WHAT YOU ARE ASKED TO DO: Pick each line containing the word "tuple" out of the data below.

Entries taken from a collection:
++++++

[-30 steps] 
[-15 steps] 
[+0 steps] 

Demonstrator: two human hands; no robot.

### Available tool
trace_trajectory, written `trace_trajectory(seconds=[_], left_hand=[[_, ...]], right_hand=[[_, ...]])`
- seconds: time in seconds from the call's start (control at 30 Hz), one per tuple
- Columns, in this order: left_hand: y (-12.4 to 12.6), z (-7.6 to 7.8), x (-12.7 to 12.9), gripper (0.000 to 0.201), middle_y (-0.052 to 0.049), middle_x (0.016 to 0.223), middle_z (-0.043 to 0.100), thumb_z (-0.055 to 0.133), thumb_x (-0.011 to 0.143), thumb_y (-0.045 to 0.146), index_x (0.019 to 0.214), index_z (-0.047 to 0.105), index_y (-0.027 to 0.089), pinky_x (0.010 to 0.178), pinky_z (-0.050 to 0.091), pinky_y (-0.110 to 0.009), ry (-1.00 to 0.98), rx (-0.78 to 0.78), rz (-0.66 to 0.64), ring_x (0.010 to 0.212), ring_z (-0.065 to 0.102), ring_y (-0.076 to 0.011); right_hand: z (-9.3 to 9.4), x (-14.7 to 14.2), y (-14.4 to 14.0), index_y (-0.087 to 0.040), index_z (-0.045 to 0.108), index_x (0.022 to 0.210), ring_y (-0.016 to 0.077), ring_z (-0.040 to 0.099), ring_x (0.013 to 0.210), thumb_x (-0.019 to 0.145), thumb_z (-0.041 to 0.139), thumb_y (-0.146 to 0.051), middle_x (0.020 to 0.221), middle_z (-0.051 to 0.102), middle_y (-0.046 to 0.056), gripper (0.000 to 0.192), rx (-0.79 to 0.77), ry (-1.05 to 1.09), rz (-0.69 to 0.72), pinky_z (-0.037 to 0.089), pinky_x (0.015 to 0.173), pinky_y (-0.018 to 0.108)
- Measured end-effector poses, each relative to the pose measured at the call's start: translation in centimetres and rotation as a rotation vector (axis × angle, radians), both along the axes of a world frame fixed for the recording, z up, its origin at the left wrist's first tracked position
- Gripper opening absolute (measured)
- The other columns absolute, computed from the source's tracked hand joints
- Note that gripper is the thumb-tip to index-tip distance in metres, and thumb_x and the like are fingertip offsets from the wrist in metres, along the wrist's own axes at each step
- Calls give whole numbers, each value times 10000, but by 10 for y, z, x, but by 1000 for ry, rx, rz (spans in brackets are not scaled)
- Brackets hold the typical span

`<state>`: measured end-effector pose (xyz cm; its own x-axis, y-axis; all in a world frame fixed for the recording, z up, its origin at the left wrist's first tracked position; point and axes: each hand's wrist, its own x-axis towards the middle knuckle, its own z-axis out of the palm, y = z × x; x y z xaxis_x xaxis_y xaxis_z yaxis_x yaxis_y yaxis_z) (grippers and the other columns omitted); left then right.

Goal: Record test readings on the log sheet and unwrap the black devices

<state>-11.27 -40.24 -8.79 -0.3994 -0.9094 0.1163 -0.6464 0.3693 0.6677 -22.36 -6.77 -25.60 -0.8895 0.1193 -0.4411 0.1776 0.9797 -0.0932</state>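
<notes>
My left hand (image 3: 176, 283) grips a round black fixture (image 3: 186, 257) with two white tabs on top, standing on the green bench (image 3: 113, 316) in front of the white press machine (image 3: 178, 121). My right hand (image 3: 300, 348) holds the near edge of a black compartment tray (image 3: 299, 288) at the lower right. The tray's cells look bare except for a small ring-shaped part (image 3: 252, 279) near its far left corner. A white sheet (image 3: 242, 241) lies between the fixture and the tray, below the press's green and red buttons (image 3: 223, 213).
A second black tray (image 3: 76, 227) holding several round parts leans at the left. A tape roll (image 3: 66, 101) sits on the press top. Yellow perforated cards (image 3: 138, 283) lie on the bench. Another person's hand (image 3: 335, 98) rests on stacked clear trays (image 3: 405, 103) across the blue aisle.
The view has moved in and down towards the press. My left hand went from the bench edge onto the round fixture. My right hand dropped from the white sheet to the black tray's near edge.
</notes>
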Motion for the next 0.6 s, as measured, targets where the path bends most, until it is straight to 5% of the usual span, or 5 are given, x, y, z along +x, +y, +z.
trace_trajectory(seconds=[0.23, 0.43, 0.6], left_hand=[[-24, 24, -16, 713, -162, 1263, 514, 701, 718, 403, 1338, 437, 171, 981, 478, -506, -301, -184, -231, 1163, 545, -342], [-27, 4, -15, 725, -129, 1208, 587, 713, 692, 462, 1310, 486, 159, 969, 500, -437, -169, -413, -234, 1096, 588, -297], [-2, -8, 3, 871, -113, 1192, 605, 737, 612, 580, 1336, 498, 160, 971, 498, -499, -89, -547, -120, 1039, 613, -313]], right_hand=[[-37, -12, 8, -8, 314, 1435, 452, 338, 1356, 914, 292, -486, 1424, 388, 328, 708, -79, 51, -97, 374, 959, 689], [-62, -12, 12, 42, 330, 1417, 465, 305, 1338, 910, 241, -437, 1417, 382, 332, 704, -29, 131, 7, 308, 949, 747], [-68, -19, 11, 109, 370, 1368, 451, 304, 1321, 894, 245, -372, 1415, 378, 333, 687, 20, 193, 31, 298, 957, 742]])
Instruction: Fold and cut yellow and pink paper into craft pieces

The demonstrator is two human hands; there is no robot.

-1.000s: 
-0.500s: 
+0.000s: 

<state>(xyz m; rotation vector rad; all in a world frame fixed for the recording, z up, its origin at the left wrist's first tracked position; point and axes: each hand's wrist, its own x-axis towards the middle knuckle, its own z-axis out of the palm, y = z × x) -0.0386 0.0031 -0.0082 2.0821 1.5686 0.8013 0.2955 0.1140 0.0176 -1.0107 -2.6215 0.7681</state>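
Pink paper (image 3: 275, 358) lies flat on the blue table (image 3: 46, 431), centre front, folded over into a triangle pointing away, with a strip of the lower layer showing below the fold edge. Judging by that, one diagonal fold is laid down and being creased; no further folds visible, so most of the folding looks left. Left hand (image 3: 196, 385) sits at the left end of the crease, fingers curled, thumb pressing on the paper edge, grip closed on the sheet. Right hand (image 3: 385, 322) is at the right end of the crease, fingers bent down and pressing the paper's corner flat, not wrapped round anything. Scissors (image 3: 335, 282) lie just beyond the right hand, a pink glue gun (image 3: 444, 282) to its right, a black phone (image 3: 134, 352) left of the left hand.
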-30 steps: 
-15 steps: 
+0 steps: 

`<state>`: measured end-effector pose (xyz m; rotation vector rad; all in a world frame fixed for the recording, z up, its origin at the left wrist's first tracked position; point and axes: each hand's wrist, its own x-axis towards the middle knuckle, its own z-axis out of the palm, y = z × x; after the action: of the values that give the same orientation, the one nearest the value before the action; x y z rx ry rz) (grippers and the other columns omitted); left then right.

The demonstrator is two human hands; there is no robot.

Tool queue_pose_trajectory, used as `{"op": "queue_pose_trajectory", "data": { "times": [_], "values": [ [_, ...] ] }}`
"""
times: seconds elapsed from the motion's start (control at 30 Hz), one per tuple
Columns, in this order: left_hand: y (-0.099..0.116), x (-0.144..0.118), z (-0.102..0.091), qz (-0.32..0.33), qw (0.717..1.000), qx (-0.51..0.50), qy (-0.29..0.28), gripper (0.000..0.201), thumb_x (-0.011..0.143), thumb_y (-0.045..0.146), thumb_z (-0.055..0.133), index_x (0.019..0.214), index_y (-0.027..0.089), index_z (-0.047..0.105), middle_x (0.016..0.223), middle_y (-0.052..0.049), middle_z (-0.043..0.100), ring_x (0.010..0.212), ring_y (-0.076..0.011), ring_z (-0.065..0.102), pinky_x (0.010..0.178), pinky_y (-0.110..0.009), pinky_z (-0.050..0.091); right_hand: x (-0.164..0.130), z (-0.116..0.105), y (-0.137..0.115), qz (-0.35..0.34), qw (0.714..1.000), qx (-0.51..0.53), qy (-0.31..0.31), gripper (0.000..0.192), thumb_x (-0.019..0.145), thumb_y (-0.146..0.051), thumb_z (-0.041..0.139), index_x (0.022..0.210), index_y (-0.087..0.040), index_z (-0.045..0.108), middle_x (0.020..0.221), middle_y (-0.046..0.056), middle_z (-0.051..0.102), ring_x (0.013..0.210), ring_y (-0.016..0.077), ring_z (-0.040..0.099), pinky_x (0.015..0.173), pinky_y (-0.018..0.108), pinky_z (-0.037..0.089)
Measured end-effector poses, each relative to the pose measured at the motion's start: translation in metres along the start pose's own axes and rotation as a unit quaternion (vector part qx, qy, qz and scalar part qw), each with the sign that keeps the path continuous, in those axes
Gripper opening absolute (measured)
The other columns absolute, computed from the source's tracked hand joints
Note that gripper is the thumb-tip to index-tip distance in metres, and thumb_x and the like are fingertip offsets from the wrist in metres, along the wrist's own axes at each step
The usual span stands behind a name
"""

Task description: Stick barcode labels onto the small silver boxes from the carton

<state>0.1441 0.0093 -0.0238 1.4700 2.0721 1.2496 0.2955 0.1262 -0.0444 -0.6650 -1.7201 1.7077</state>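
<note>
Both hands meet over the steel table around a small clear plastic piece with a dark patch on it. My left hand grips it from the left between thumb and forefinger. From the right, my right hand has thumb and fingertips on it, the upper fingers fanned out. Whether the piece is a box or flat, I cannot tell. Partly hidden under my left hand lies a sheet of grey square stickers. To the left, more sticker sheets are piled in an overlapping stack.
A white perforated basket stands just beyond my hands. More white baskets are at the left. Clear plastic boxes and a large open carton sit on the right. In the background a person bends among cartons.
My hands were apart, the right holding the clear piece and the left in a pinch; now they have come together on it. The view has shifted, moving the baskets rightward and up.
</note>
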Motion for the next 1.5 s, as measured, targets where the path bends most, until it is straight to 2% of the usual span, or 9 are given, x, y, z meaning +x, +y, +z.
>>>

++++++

ANSWER SPACE:
- seconds: time in seconds from the call's start (control at 30 Hz), one per tuple
times: seconds elapsed from the motion's start (control at 30 Hz), one per tuple

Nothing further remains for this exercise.